Ground beetle data are collected at each NEON site every two weeks throughout the sampling season. The sampling season is defined based on measures of growing season, including vegetation indices, phenology, and degree days, for a maximum of 13 bouts per site during which the 10-day average low temperature at the site is \>4°C.

Samples are collected from pitfall traps placed at each of the cardinal directions within the 10 plots per site representative of up to three dominant vegetation types. Four traps were placed from 2014-2017 and from 2018 onward the northward plot was eliminated leaving three traps for each plot. Ground beetles from the pitfall traps are removed, sorted, and identified to the lowest possible taxonomic rank or morphospecies. A subset of individuals (up to 467 per site and year) are sent to taxonomic experts for subsequent identification with priority on individuals for which species-level identification was not able to be assigned. Further detail can be found in the NEON Ground Beetle User Guide.

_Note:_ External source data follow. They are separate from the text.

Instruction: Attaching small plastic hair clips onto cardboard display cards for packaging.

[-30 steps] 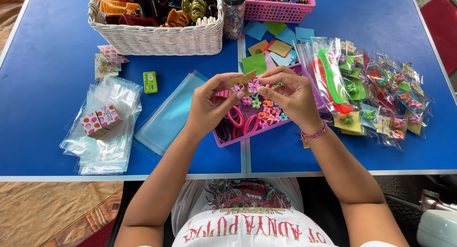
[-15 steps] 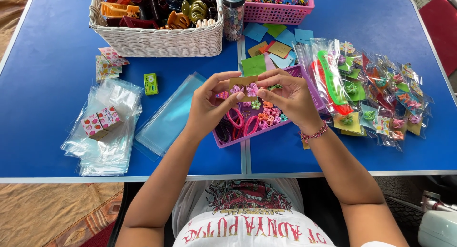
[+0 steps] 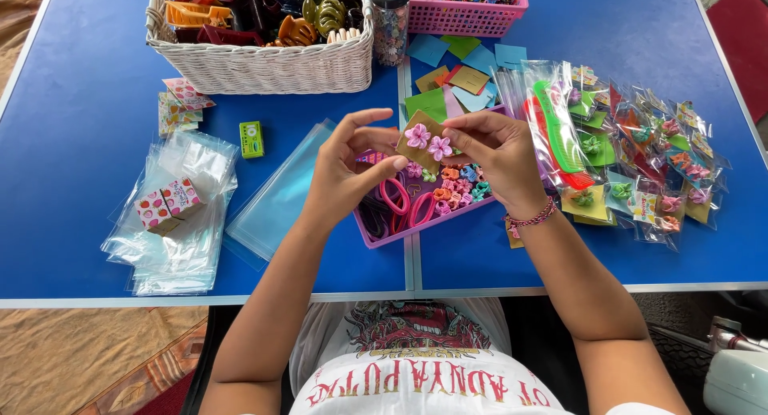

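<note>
Both my hands hold a small olive-brown card (image 3: 419,147) with two pink flower hair clips (image 3: 428,141) on it, lifted above a purple tray (image 3: 416,228). My left hand (image 3: 346,171) pinches the card's left lower edge. My right hand (image 3: 494,157), with a beaded bracelet at the wrist, grips its right side. The tray holds pink hair loops (image 3: 397,199) and several small coloured flower clips (image 3: 458,188).
A white wicker basket (image 3: 264,67) of large hair claws and a pink basket (image 3: 472,15) stand at the back. Clear bags (image 3: 180,215) with a small strawberry box (image 3: 166,204) lie left, coloured paper squares (image 3: 456,75) behind the tray, and packed clips and combs (image 3: 632,159) right.
My hands have lifted the card with the two pink flower clips up off the tray and hold it flat toward the camera. Nothing else on the table has moved.
</note>
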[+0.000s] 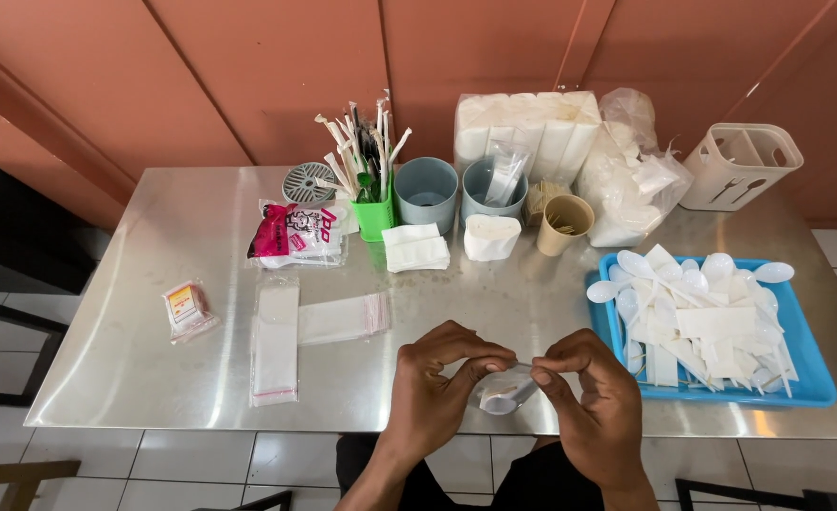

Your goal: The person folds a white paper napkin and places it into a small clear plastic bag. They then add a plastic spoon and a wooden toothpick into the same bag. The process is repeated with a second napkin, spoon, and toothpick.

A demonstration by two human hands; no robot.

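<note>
My left hand [435,388] and my right hand [593,393] meet just above the near edge of the steel table [191,227]. Between their fingertips they pinch a small clear plastic bag [505,388] with a white plastic spoon inside it. Both hands grip the bag's top edge. To the right lies a blue tray [809,374] heaped with white plastic spoons [697,308] and folded white napkins.
Clear zip bags [277,345] lie flat at left of my hands, with a small packet [185,308] beyond. Along the wall stand a green cup of wrapped straws [371,194], two grey cups [426,192], a paper cup of toothpicks [564,223], tissue stacks [527,132] and a white cutlery holder [738,166].
</note>
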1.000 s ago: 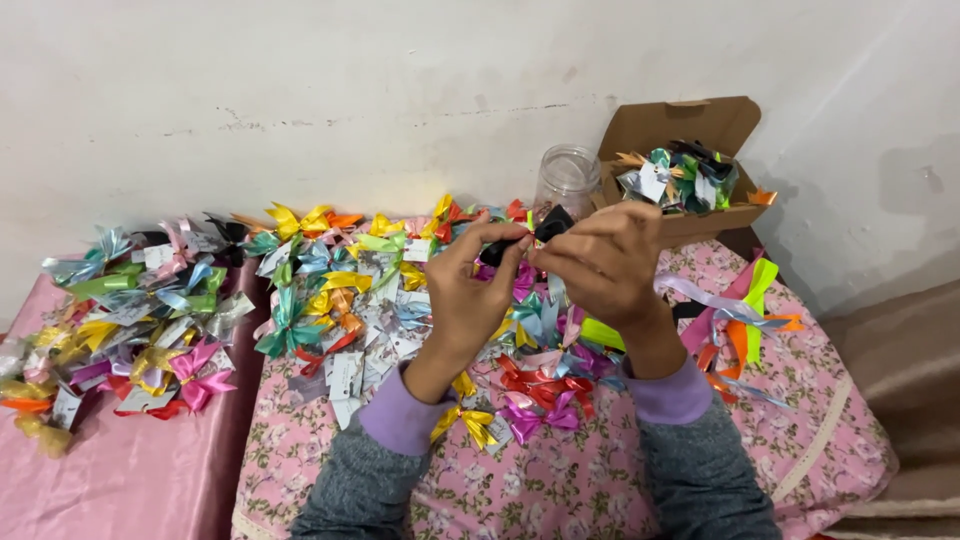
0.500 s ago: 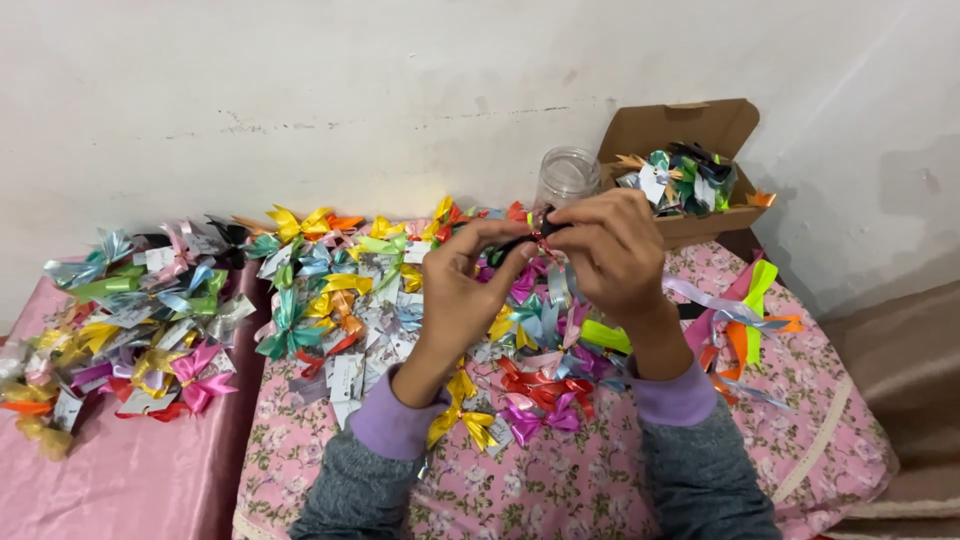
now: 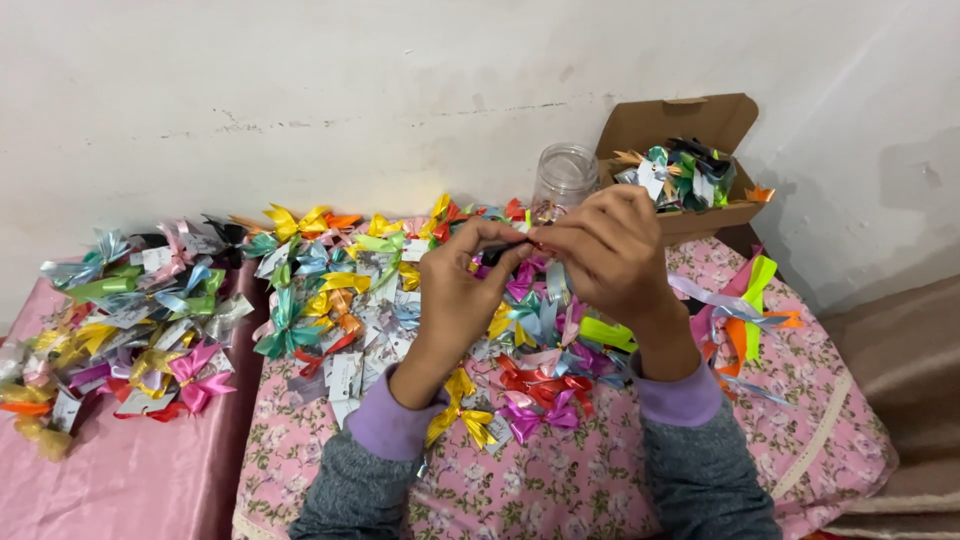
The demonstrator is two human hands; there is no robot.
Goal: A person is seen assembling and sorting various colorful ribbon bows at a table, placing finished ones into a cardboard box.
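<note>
Against a bare, scuffed white wall (image 3: 300,90): two low surfaces side by side, one under a pink floral cloth (image 3: 600,480), the other under a plain pink satin cloth (image 3: 130,480). Two hands raised over the floral cloth, meeting at the fingertips above the middle heap. Left hand (image 3: 462,290) and right hand (image 3: 600,250) both pinched narrowly on one small dark ribbon piece (image 3: 497,252), held between them in the air, well clear of the cloth; its exact shape too small to tell. Two grey sleeves with lilac cuffs (image 3: 395,425) below the wrists.

Counted where counting was possible: one clear plastic jar (image 3: 565,175) upright at the wall, just beside one open cardboard box (image 3: 690,130) with its lid flap tipped back, filled with tagged bows in green, black and teal. Ribbon bows (image 3: 330,290) spread across both cloths in dozens, far too many and too overlapped for an exact count; gold, teal, pink, red, silver and orange among them, many with small white tags. One yellow bow (image 3: 460,415) apart from the heap, just beside the left cuff. One magenta bow (image 3: 195,375) at the near edge of the satin-cloth pile. One loose cluster of longer ribbon strips (image 3: 745,310), green, lilac and orange, right of the right forearm.
</note>
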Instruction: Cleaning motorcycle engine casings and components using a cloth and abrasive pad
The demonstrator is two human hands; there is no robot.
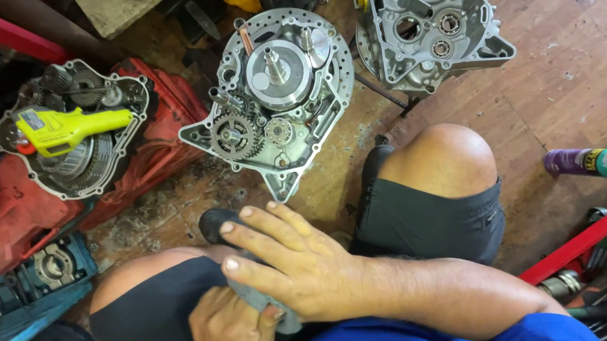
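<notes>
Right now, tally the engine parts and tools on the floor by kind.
Engine case halves: 3 — with gears, bare, under the yellow tool
Yellow tools: 1
Spray cans: 1
Grey rags: 1, held between left hand and right hand
Total: 6

I see soft matt grey cloth under the right hand fingers, left hand gripping it from below. Just past the fingertips: a dull black rubbery part. Beyond that, a crankcase half in cast bare metal, satin, with oily steel gears. Floor is rough, stained wood. Spray can well to the side looks glossy.
</notes>
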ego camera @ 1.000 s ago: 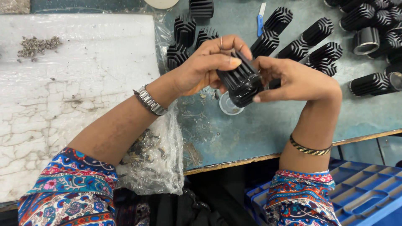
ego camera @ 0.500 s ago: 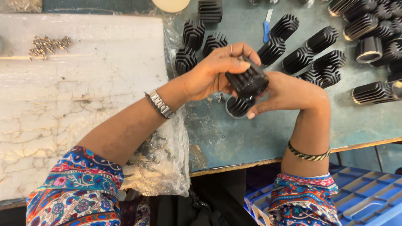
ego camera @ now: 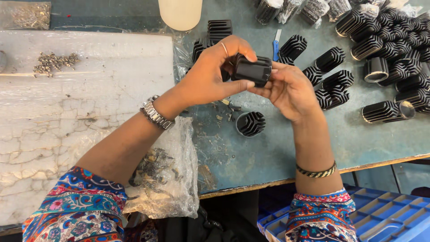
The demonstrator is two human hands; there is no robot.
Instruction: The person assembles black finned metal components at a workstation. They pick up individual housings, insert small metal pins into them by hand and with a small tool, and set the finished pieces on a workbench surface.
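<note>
Gripping a black finned part (ego camera: pixel 253 70) from both sides, the left hand (ego camera: pixel 210 78) and right hand (ego camera: pixel 291 89) hold it above the desk (ego camera: pixel 277 148), over another part (ego camera: pixel 251 124), for close work.

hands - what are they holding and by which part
Both hands, left and right, hold one black finned cylinder, gripped by its two opposite ends.

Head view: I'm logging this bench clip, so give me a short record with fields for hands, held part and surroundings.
left hand: grips the black finned part from the left
right hand: holds the same part from the right
below the hands: another finned piece standing on the blue table
right side: pile of finned parts
left side: small screws on a white board
near edge: plastic bag
</note>
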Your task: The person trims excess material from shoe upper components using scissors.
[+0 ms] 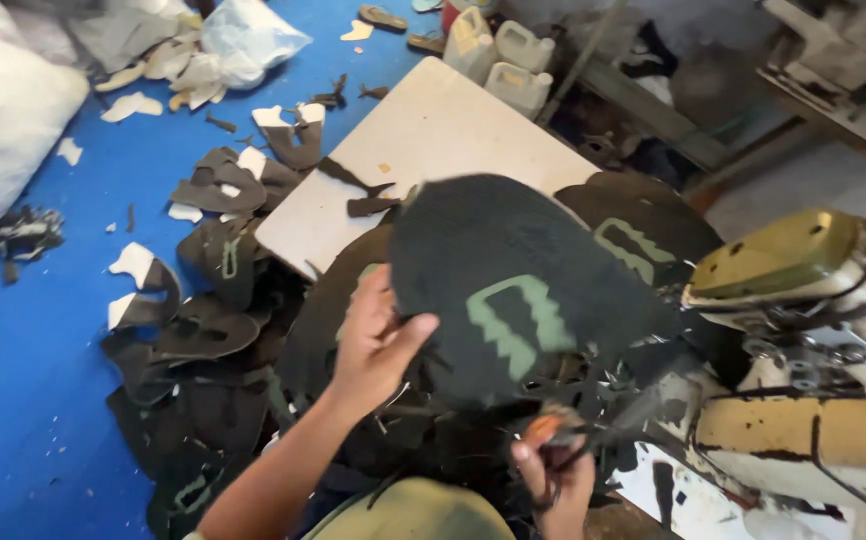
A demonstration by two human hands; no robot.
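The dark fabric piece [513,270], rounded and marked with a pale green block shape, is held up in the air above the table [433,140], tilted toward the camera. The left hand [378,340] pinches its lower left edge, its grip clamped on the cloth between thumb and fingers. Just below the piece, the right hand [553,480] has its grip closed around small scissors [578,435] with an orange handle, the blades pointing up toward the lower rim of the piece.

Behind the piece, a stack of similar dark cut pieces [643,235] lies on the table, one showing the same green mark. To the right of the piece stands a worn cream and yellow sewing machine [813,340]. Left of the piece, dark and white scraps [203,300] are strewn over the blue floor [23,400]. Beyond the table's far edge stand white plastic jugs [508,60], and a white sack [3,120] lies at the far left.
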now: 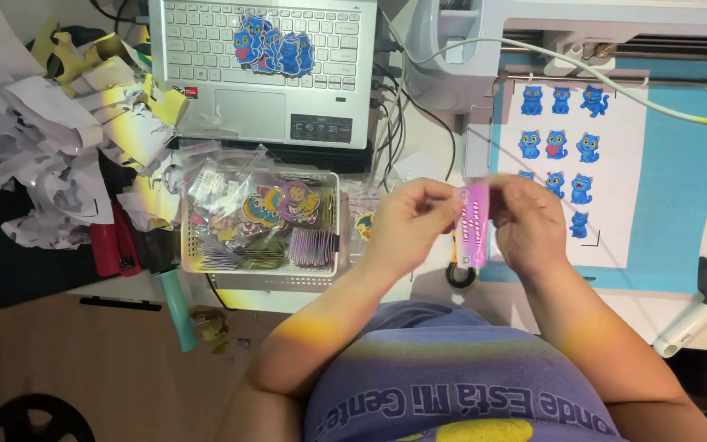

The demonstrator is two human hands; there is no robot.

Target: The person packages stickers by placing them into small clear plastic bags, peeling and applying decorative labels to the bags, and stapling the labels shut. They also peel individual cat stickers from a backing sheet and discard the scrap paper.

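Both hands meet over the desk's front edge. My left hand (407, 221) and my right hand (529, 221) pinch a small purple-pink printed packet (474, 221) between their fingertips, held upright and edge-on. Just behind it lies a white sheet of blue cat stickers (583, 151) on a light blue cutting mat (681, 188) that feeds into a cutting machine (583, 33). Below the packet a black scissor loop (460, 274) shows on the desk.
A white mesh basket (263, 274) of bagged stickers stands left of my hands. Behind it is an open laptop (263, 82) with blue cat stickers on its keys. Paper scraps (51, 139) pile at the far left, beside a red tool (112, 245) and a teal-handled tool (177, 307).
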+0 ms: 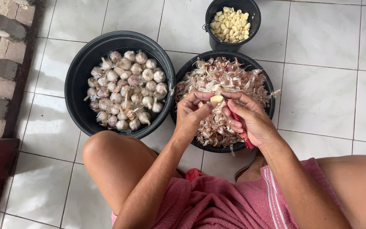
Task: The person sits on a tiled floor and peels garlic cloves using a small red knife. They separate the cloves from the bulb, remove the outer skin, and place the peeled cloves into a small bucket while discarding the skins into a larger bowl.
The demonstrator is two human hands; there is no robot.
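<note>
Two hands over black skin-filled basin (272,108); left hand (190,113) fingers pinch pale peeled garlic clove (217,99); right hand (250,121) curled round red-handled knife (239,125); paring step.

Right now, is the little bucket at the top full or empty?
Partly full: the small black bucket holds a heap of peeled garlic cloves, below its rim.

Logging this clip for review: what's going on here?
A seated person holds a garlic clove between the left hand and right hand, which also grips a red-handled knife, over a black tub of papery skins. Beside it sits a tub of whole garlic bulbs; beyond, a small bucket of peeled cloves.
</note>
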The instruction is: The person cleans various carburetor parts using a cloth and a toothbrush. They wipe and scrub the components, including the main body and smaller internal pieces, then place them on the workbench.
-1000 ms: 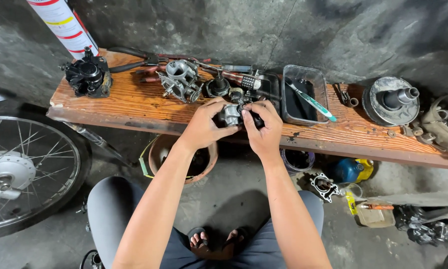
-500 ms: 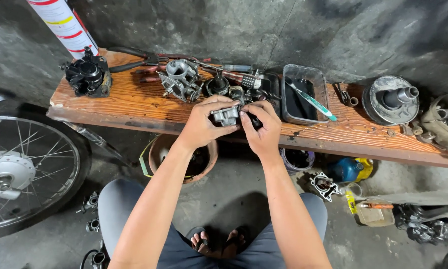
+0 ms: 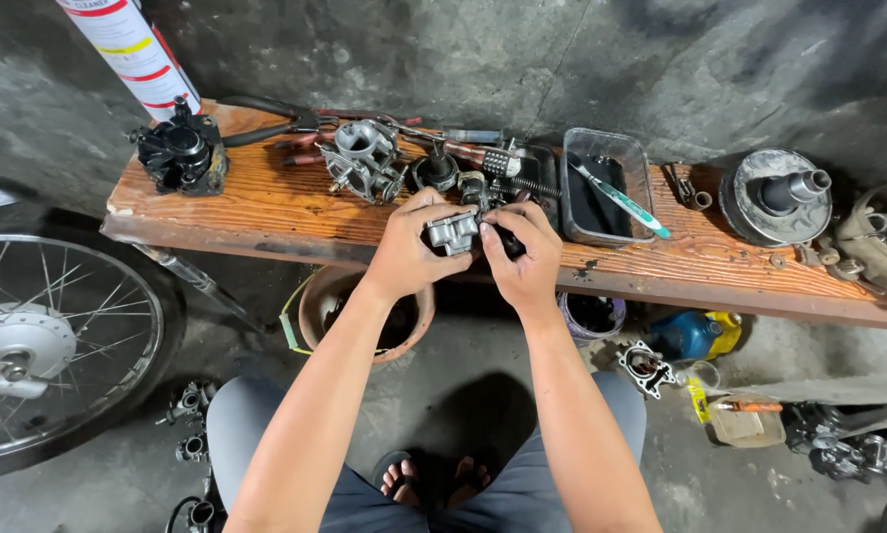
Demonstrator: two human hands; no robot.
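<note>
Head view: both hands (image 3: 468, 247) still grasp the small grey metal part (image 3: 451, 233), now lifted slightly above the surface (image 3: 266, 212).

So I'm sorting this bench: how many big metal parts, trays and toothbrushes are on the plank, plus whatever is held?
Black cast part: 1
Grey carburetor body: 1
Round drum part: 1
Small grey part held in both hands: 1
Clear tray: 1
Toothbrush: 1
Total: 6
</note>
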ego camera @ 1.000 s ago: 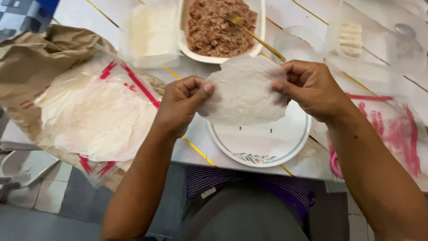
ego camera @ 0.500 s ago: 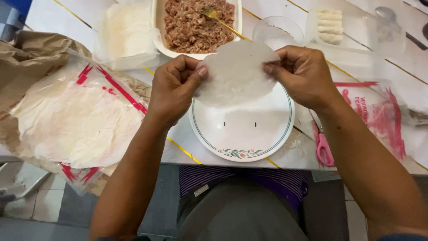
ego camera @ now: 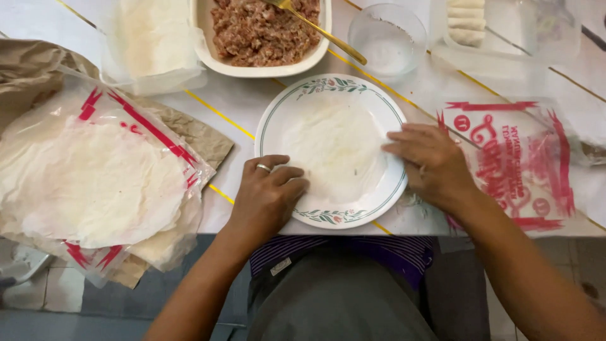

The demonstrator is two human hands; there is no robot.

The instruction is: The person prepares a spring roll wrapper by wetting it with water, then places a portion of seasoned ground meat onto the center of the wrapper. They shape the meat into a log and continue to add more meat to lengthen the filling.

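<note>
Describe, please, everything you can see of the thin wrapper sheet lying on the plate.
The wrapper sheet is a thin, pale, roughly round skin, translucent enough for the plate to show faintly through it, and it looks soft and slightly wrinkled. It lies flat on the white plate, which has a green line and small flowers round its rim, covering most of the plate's middle. The left hand presses its near-left edge with its fingertips, and the right hand presses its right edge. Nothing lies on top of it.

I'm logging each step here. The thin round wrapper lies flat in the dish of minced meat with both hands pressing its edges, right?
Not quite. The head view shows the wrapper flat on the flower-rimmed plate, with left hand and right hand at its edges.
</note>
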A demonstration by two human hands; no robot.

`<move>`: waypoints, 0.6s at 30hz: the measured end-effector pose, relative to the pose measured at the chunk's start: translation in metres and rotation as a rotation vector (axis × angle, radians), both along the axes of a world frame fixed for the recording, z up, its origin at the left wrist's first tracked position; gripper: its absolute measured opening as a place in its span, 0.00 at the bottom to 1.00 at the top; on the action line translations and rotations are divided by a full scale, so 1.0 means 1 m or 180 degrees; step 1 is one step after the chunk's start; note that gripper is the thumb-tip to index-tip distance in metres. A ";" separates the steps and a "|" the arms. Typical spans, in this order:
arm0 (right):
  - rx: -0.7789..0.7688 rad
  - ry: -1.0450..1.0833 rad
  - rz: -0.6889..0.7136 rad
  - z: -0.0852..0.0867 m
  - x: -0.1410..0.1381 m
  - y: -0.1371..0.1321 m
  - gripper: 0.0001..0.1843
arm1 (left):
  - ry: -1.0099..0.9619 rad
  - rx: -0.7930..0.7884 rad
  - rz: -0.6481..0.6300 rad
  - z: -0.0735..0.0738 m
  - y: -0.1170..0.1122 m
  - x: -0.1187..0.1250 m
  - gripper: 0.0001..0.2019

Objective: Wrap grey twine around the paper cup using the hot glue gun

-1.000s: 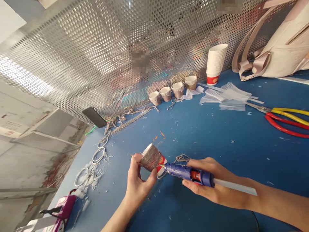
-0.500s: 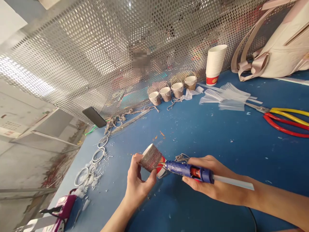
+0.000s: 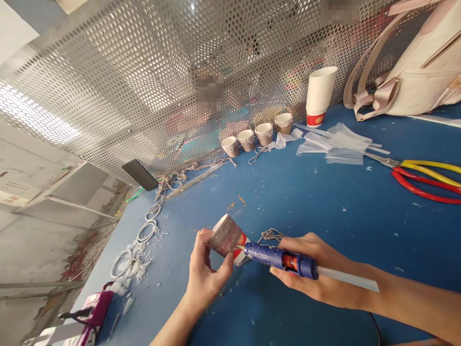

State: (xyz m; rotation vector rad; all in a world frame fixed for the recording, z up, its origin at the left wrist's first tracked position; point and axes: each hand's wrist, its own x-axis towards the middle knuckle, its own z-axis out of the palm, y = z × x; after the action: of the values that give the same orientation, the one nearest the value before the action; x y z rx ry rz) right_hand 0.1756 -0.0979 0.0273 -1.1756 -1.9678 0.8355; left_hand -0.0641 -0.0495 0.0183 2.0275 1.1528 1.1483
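My left hand (image 3: 211, 274) grips a paper cup (image 3: 227, 236) between thumb and fingers. The cup is tilted, its white mouth facing up and left. Grey-brown cord is wound round its upper part, while the red and white lower part shows bare. In my right hand (image 3: 313, 269) is a blue hot glue gun (image 3: 268, 254), with a clear glue stick (image 3: 349, 278) jutting from its back end. The gun's nozzle tip is at the lower edge of the wound cord, at or very near the cup wall. Loose cord (image 3: 272, 234) lies behind the gun.
Several cord-wrapped cups (image 3: 246, 141) line the perforated metal screen (image 3: 151, 81). Farther right are stacked paper cups (image 3: 320, 96), glue sticks (image 3: 336, 144), red-and-yellow-handled scissors (image 3: 425, 175) and a pale bag (image 3: 414, 72). On the left lie a phone (image 3: 140, 174), white rings (image 3: 147, 232) and a purple power strip (image 3: 96, 315).
The glue gun's nozzle has shifted slightly left and down along the cord's edge, its body tilting a little. My left hand and the cup stay almost still.
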 end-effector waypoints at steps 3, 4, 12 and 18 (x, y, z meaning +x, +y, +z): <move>-0.0197 0.0046 0.0056 0.003 0.003 0.002 0.13 | -0.0073 -0.0028 -0.0050 0.001 0.000 0.000 0.10; -0.0227 0.0051 0.0043 0.004 0.004 0.003 0.13 | -0.0098 -0.0032 -0.0061 0.001 0.001 0.000 0.09; 0.0170 0.0036 0.0043 0.000 0.001 -0.001 0.10 | -0.0074 0.0013 -0.0164 0.000 0.000 0.000 0.10; -0.0124 0.0143 0.0072 0.004 0.003 0.003 0.13 | -0.0206 -0.0190 -0.0214 -0.002 0.000 0.000 0.08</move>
State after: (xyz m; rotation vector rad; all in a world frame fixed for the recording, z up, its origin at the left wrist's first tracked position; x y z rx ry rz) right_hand 0.1790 -0.0951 0.0318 -1.1489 -1.9398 0.9078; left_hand -0.0645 -0.0491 0.0168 1.9548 1.0669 1.1248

Raw (NEON L1 ground beetle data product [DP1.10022.001](https://data.neonscience.org/data-products/DP1.10022.001){target="_blank"}) are accessible via the NEON data portal, via the NEON API, via R using the neonUtilties package, and via R using neonStore::neon_download. The raw data is also available through the NEON data portal with archived copies at https://data.ecoforecast.org/minio/neonstore.

The raw data is processed to generate total abundance and richness per week per NEON site. All data in the supplied file is available to build and evaluate models before submitting a forecast to challenge. Once new data becomes available, the data are appended to the existing file. Within the challenge scoring, only the new data are used to evaluate previously submitted forecasts.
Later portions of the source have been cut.